* [Work required]
Every line in the material below that includes "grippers" should be copied.

* [Dataset]

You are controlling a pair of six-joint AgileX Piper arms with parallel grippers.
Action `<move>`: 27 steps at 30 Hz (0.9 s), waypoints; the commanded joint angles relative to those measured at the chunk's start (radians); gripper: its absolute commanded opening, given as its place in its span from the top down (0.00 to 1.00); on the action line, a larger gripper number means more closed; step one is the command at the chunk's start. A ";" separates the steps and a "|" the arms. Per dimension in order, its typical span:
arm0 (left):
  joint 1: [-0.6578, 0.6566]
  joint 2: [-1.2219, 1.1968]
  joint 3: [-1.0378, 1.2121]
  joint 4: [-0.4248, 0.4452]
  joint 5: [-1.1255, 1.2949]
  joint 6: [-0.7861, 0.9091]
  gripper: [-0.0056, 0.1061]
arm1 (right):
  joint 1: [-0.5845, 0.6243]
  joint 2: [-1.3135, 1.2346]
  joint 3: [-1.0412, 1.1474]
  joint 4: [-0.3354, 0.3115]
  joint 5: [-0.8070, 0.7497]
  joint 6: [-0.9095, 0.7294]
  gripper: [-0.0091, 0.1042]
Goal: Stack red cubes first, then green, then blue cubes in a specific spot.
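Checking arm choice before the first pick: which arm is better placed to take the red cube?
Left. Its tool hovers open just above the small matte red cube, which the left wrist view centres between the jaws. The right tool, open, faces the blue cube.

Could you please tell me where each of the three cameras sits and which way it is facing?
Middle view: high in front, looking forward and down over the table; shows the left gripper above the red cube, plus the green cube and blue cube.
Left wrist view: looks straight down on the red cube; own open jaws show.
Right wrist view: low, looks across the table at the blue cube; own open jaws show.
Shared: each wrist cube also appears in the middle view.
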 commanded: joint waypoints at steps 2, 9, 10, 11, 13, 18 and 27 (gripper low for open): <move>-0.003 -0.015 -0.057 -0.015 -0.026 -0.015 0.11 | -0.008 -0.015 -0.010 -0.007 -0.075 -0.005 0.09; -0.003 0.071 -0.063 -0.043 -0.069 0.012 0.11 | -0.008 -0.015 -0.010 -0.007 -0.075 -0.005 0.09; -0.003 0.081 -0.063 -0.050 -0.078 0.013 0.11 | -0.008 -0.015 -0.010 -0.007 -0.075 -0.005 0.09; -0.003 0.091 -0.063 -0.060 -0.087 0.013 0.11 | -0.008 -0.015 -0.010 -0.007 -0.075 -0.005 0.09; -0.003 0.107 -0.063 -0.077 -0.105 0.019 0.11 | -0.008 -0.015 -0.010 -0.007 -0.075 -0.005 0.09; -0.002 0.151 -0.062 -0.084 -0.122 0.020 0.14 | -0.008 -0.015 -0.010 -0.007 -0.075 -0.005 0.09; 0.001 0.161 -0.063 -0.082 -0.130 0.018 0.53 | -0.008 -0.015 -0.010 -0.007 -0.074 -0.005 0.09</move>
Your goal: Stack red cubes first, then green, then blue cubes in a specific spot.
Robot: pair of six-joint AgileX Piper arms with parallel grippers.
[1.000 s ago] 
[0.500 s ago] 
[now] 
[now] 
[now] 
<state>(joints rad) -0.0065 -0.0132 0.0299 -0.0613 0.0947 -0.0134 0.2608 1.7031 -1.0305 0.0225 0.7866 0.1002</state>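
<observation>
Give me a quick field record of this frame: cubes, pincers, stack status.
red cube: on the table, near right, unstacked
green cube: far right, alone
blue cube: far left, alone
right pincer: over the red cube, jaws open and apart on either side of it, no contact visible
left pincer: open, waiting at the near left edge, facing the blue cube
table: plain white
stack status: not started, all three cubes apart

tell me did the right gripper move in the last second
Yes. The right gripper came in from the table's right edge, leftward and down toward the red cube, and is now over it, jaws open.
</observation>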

* [The answer]
You are controlling a pair of six-joint AgileX Piper arms with parallel grippers.
Robot: pair of six-joint AgileX Piper arms with parallel grippers.

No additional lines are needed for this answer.